In realtà si torna in Portogallo a maggio. Quindi dovremo ritrovare il ritmo e i riflessi. Durante la fase di collaudo abbiamo visto che c'era un po' di lavoro da fare per ritrovare il feeling. Non sarà facile, perché il terreno è molto particolare.
Cosa ti ha sorpreso?
Mi aspettavo che fosse molto veloce e da quel punto di vista ci è andata bene. Inoltre, curva parecchio, quindi abbiamo cercato di essere precisi durante la ricognizione per sapere dove mettere le ruote. Non ci si può fidare del profilo sulle mappe, perché anche nei tratti rettilinei ci sono buche, dossi e creste con pendenze subito dopo davvero difficili da notare. Abbiamo cercato di stimare a che km/h potevamo passare, ma non è facile con la ricognizione al volante di un pick-up a noleggio e a 80 km/h. A quella velocità, i salti non si sentono... a 150... sarà un'altra storia.

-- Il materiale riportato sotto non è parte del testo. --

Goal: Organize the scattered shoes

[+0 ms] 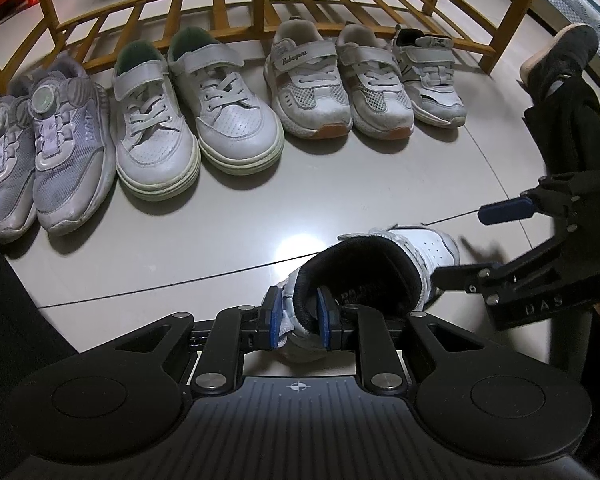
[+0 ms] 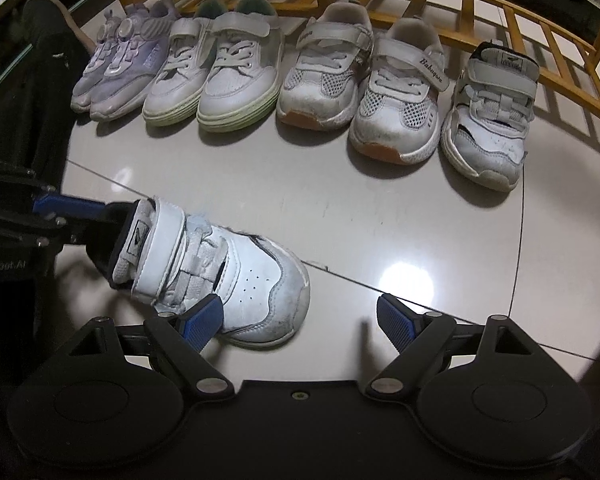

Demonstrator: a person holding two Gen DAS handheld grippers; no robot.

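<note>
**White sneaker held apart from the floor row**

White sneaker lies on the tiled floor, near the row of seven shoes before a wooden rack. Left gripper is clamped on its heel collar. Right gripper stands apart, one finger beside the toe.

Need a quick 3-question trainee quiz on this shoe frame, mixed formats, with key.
1. True or false: the left gripper is shut on the heel collar of the loose white shoe.
2. How many shoes stand in the row by the wooden rack? A) five B) seven C) nine
3. Fill in: the right gripper is ____.

Key: 1 true; 2 B; 3 open, holding nothing. The lone shoe at the row's right end lacks its mate.
</note>
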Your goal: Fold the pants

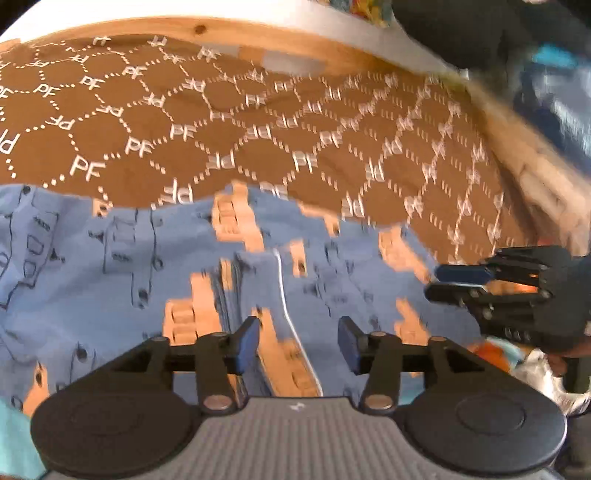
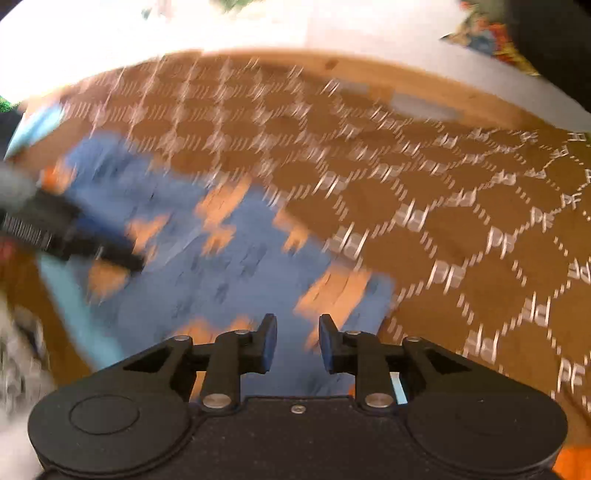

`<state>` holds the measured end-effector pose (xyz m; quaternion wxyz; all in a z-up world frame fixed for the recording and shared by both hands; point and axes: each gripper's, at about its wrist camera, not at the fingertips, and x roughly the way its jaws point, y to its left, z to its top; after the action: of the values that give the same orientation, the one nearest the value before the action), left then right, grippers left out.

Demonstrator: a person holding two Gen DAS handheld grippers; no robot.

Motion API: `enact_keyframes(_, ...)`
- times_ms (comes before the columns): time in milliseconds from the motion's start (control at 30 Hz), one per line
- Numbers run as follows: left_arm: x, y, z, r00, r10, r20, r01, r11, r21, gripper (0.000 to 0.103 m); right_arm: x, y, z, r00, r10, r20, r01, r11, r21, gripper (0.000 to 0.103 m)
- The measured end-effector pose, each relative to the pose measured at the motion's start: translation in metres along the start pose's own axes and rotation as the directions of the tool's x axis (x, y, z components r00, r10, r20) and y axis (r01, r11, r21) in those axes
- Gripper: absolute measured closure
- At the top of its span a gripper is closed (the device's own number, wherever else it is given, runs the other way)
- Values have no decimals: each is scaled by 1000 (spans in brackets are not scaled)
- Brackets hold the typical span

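A brown cloth (image 1: 229,122) printed with white "PF" hexagons covers the surface, edged at the far side by a pale wooden rim (image 1: 207,27). On it lie the blue pants (image 1: 110,280) with orange patches, spread flat at the near side under both tools. The left gripper (image 1: 297,341) hovers with fingers spread above a white drawstring (image 1: 286,314); the right gripper (image 2: 297,341) likewise parted, holds nothing.
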<state>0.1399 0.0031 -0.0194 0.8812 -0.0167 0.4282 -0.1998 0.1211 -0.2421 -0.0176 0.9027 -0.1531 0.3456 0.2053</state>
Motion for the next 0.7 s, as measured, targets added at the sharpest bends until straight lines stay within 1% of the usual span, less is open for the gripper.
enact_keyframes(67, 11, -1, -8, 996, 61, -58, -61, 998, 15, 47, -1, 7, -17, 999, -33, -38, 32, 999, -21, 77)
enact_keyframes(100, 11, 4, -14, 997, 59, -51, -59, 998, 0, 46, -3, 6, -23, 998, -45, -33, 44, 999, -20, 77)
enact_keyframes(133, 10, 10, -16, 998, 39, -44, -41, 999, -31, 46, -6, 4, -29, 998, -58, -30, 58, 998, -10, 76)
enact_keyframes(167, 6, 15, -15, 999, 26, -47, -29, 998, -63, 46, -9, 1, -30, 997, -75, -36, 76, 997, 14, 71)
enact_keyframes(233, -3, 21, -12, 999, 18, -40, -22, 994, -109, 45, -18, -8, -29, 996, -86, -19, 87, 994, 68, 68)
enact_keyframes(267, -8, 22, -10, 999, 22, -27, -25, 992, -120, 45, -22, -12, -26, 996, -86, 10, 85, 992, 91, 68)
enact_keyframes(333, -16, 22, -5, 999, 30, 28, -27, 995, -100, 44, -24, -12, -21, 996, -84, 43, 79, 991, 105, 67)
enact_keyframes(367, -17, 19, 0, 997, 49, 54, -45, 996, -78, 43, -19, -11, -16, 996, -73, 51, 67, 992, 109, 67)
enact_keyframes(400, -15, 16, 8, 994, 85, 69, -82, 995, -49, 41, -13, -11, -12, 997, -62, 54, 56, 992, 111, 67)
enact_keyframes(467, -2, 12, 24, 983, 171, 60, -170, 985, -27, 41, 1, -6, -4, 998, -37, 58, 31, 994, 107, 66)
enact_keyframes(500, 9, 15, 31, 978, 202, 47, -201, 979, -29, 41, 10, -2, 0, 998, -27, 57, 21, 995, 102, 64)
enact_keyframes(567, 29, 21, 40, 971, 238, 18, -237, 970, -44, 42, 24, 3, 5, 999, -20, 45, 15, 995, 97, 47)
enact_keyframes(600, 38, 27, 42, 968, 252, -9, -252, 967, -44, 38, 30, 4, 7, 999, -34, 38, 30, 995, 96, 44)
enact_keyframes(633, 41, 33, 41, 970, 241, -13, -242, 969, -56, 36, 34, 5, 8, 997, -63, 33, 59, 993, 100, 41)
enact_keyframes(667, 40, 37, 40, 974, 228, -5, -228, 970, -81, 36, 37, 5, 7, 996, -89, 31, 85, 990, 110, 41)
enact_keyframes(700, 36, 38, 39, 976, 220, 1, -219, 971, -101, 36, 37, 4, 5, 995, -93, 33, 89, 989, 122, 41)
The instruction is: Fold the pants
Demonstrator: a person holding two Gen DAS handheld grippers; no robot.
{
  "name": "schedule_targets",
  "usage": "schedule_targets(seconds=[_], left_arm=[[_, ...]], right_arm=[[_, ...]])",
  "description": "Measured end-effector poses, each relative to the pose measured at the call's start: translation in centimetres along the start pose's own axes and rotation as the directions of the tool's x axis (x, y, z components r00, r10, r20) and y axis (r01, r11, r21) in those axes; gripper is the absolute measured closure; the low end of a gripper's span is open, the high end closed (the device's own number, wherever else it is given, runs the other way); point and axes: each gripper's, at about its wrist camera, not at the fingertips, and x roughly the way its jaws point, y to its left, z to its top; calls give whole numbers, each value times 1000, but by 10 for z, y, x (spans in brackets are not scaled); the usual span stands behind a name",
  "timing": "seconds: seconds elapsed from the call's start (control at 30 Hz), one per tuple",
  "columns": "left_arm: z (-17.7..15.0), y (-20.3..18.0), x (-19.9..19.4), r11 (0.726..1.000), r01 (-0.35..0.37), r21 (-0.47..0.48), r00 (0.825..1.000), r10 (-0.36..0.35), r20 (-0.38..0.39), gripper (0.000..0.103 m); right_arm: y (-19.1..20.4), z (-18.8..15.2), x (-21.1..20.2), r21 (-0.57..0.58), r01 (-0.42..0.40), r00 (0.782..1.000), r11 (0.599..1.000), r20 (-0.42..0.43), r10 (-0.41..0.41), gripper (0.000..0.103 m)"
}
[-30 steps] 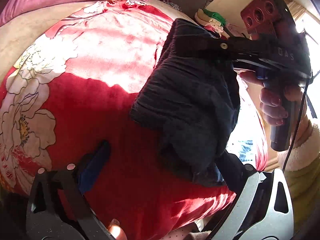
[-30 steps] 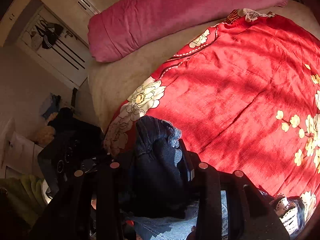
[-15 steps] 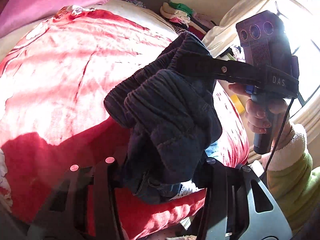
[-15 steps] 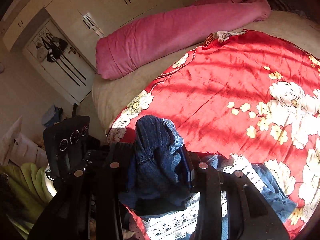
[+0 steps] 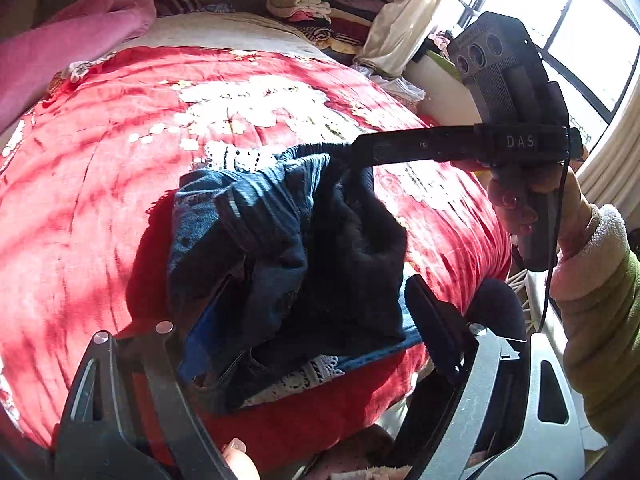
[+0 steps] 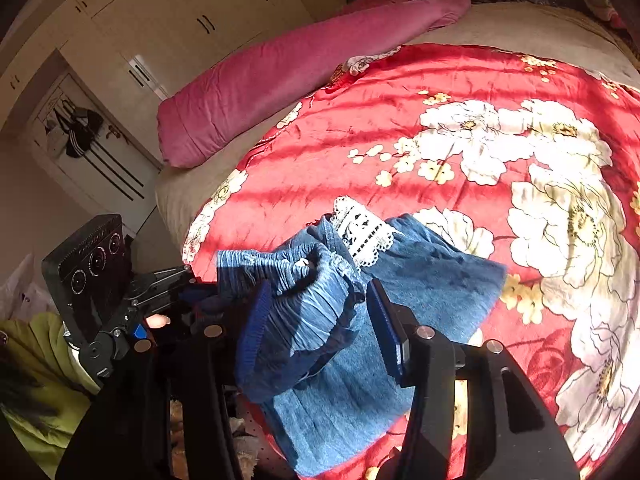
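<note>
Red floral bedspread (image 6: 460,80) is lit by sun. Denim pants (image 6: 320,320) are bunched between both grippers' opening fingers, left gripper (image 5: 316,332) and right gripper (image 6: 320,320).

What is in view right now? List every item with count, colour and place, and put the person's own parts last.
pants: one, blue denim with white lace trim, bunched at the near bed edge between both grippers
bedspread: one, red with white flowers, over the bed
pillow: one, pink, at the head of the bed
wardrobe: one, cream, beyond the pillow
clothes pile: one, mixed colours, past the bed's far side
window: one, bright, far right
left gripper: one, black, jaws opening, pants between
right gripper: one, black, jaws opening, waistband between
sleeve: one, green, cream cuff
</note>
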Motion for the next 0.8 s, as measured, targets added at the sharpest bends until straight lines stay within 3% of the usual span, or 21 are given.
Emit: schedule_targets(seconds=[0.17, 0.3, 0.4, 0.5, 0.57, 0.8], left_arm=[[-10, -13, 4, 1000, 17, 25, 999, -16, -34, 25], [-17, -20, 16, 998, 15, 61, 997, -11, -73, 25], [-24, -24, 26, 996, 11, 90, 995, -2, -104, 25], [-29, -23, 36, 996, 11, 91, 993, 0, -120, 25], [-31, -22, 41, 997, 9, 83, 992, 2, -124, 25], [-26, -22, 19, 997, 44, 66, 994, -37, -101, 21]], right_arm=[[8, -9, -7, 8, 20, 1000, 1000, 23, -21, 52], [9, -17, 12, 11, 84, 995, 996, -62, -83, 52], [2, -29, 29, -22, 210, 967, 977, -142, -211, 52], [-10, -43, 43, -13, 259, 946, 966, -197, -257, 52], [-14, -49, 47, -3, 269, 943, 963, -200, -264, 52], [-6, -49, 20, 36, 216, 972, 976, -98, -212, 49]])
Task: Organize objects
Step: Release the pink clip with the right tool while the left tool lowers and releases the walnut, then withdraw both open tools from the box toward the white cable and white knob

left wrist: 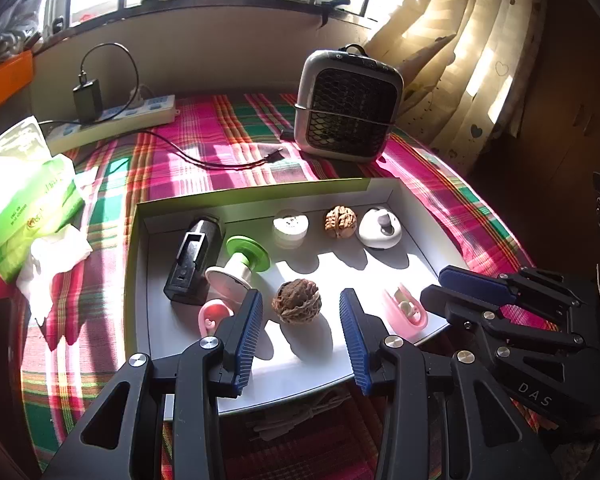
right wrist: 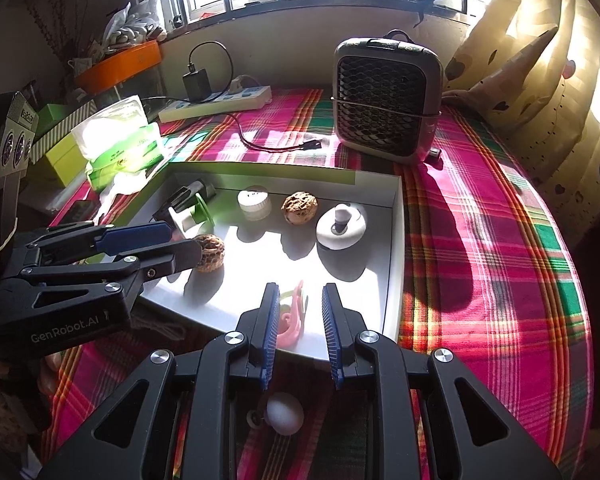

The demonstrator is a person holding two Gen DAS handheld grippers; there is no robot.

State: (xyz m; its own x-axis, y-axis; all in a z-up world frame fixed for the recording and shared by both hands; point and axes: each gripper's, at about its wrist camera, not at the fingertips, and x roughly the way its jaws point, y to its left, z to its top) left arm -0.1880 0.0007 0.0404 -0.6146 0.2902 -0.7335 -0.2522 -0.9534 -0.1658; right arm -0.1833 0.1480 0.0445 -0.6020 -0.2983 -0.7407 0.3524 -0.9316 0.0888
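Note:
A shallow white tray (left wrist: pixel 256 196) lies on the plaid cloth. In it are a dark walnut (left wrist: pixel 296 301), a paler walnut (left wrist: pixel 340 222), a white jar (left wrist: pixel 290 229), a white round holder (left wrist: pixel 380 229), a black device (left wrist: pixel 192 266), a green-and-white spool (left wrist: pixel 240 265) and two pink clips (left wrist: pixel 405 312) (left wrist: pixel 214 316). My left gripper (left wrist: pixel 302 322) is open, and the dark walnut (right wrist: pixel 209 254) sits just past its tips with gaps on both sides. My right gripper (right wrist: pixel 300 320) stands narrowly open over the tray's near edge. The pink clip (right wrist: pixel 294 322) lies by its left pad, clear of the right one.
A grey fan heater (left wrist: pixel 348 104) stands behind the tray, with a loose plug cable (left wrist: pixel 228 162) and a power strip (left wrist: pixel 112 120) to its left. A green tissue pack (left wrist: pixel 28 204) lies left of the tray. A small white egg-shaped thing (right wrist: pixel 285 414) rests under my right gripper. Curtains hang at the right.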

Questo profilo stradale è adatto a te?
Sono più un fan delle prove speciali tecniche in Sardegna o in Giappone. Sappiamo che c'è ancora molto da fare su queste strade larghe e veloci.
Quale sarà il tuo obiettivo questo fine settimana?
Siamo venuti qui per provare a vincere. Più oggettivamente, sarebbe bello salire sul podio e ottenere punti importanti. Siamo 7e del campionato, con ancora diverse gare davanti a noi, tra cui quella in Cile tra pochi giorni.
Dopo aver trascorso qualche giorno in Paraguay, ti è piaciuto il tuo viaggio in questo Paese?
L'accoglienza è molto calorosa. Trovo che gli spettatori siano ancora più appassionati che in Cile. Sembra anche che gli organizzatori abbiano davvero messo in campo i mezzi per garantire che il rallye sta andando bene.